In 2019, Microsoft-produced virtual events were experienced by 109,000 attendees; this year, it was well over a million. At Ignite 2021, Microsoft producers took things a step further by removing the natural barrier that the screen creates for viewers and bringing them into the metaverse—a persistent digital world where people can gather virtually and experience a sense of both personal presence and togetherness with those “around them”—by using mixed-reality technology in Microsoft Mesh.
As with so much else in 2021, collaborating meant changing with the times. “It’s not about waiting for the technology to enable you,” says Bob Bejan, corporate vice president of global events at Microsoft. “It’s about, as a creative human being, how do you use the palette you have in a way that’s expressive and can make connections?”
It’s impossible to encapsulate all the changes we experienced this year in 10 short phrases.
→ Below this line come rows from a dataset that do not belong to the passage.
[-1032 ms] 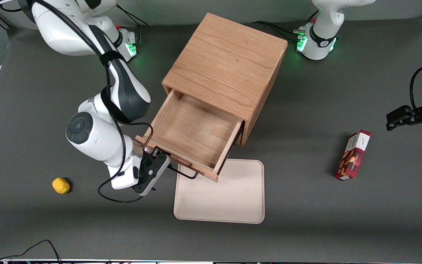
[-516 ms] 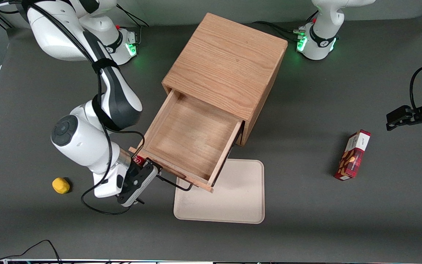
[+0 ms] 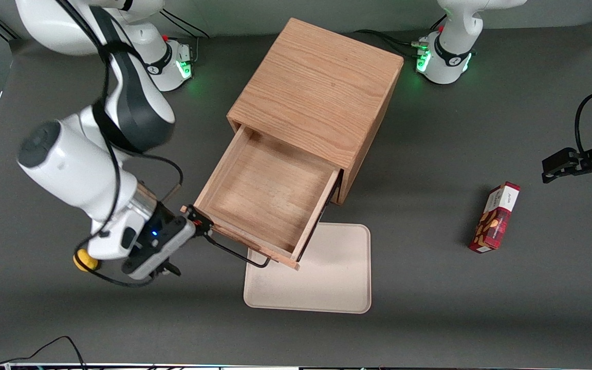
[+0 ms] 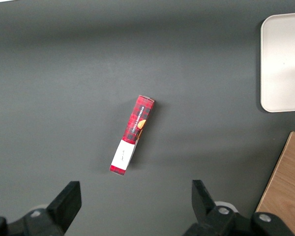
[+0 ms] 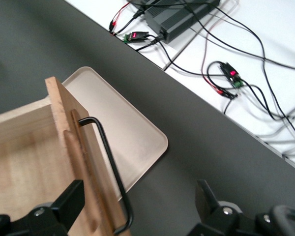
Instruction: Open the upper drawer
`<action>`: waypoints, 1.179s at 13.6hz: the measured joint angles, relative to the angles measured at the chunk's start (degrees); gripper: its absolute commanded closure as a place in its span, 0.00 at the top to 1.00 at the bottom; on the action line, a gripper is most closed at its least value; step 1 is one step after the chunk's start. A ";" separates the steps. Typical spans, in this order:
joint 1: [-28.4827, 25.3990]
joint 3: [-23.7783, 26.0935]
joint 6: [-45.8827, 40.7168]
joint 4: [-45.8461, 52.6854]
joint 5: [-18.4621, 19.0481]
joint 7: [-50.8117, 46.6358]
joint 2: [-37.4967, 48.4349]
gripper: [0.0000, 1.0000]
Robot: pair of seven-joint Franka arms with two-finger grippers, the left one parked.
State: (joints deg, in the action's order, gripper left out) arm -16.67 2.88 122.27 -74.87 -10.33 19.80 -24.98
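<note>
Upper drawer (image 3: pixel 267 198) stands pulled well out of the oak cabinet (image 3: pixel 316 95), light-wood box bare inside as far as I can see. Its front overhangs the edge of a beige tray (image 3: pixel 309 277) lying flat on the dark counter (image 3: pixel 429 308), nearer the front camera than the cabinet.

The black bar handle (image 3: pixel 237 252) runs along the drawer front. My wrist camera shows that handle (image 5: pixel 110 172) free, with nothing clamped on it, the drawer's (image 5: pixel 34 162) front corner and the tray (image 5: pixel 123 132) just past it.

Pincer (image 3: pixel 201 227) sits at the drawer-front corner toward the working arm's end, just beside the handle's end. From the wrist I read the two fingers (image 5: pixel 64 204) spread wide with only counter between them; it grips nothing.

A yellow lump (image 3: pixel 84 261) on the counter is partly hidden under the working arm's wrist. A red snack box (image 3: pixel 495 217) lies flat toward the parked arm's end, well apart from the cabinet; it also shows in the parked wrist view (image 4: pixel 132 134).
</note>
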 measured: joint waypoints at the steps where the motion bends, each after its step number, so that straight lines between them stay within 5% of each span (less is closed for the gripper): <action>1: 1.00 -0.06 -0.50 -3.45 0.06 -2.82 3.68 1.00; 5: 7.59 -0.28 -1.12 -18.08 3.56 -7.00 16.38 1.00; 10: 11.14 -1.17 -1.95 -30.39 6.35 -25.08 25.52 1.00; 16: 11.31 -10.09 -12.21 -34.36 6.79 -26.96 30.57 1.00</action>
State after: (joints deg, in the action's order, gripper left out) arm -5.36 -7.21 110.06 -109.23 -3.54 -7.16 5.59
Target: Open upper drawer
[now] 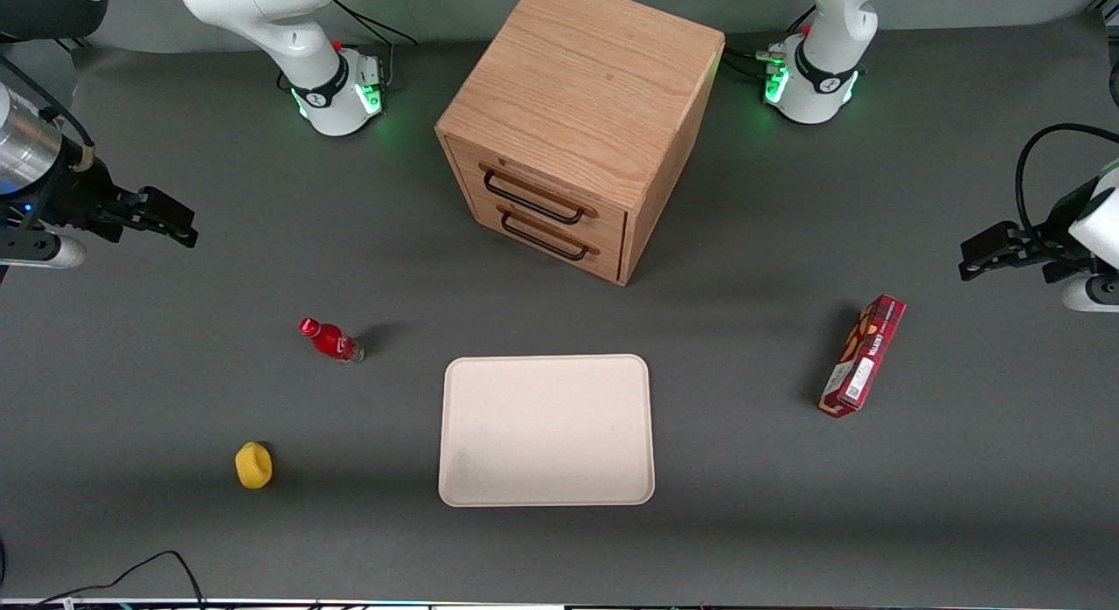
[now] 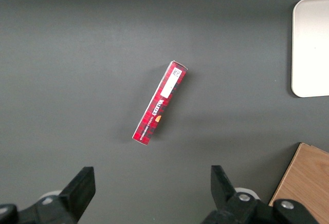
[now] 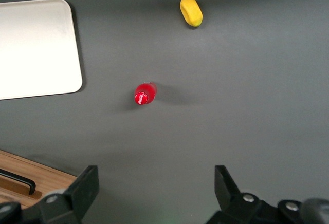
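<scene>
My end effector [image 1: 175,221] hangs wide open and empty near the counter [image 1: 131,505] edge at my working end. The upper drawer [image 1: 535,195] sits shut, well apart toward mid-counter.

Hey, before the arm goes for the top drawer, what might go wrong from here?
1. The upper drawer and the lower drawer have alike black handles close together, so the gripper, hovering open toward the working arm's end of the table, might hook the wrong one.
2. The cabinet sits angled to the table edge; a pull not square to the drawer front might drag it.
</scene>
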Controlling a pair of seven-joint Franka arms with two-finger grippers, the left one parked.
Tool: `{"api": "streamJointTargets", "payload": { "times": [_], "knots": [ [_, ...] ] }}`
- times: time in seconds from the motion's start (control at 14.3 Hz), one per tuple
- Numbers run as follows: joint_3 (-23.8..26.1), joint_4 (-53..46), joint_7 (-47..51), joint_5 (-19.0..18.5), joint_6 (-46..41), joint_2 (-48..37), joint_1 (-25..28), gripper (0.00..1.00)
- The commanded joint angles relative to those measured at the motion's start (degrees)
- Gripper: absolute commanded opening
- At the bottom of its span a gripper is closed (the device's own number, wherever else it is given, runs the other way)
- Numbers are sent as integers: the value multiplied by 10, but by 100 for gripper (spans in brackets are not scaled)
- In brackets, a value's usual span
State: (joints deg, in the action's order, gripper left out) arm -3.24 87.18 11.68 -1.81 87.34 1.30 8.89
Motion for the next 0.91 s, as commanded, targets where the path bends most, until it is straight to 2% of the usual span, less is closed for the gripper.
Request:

But reviewing these ideas that became so central to our working lives reveals some central insights.
To be successful in this new era of work, organizations need to embrace flexibility and rethink how, when, and where work gets done. This flexibility will be made possible in large part by what we call a “digital fabric,” which binds organizations together with secure communication, collaboration, and creation. This digital fabric will be a competitive advantage, enabling people to be tightly interconnected, and enabling them to create and innovate in new ways—all in the flow of work.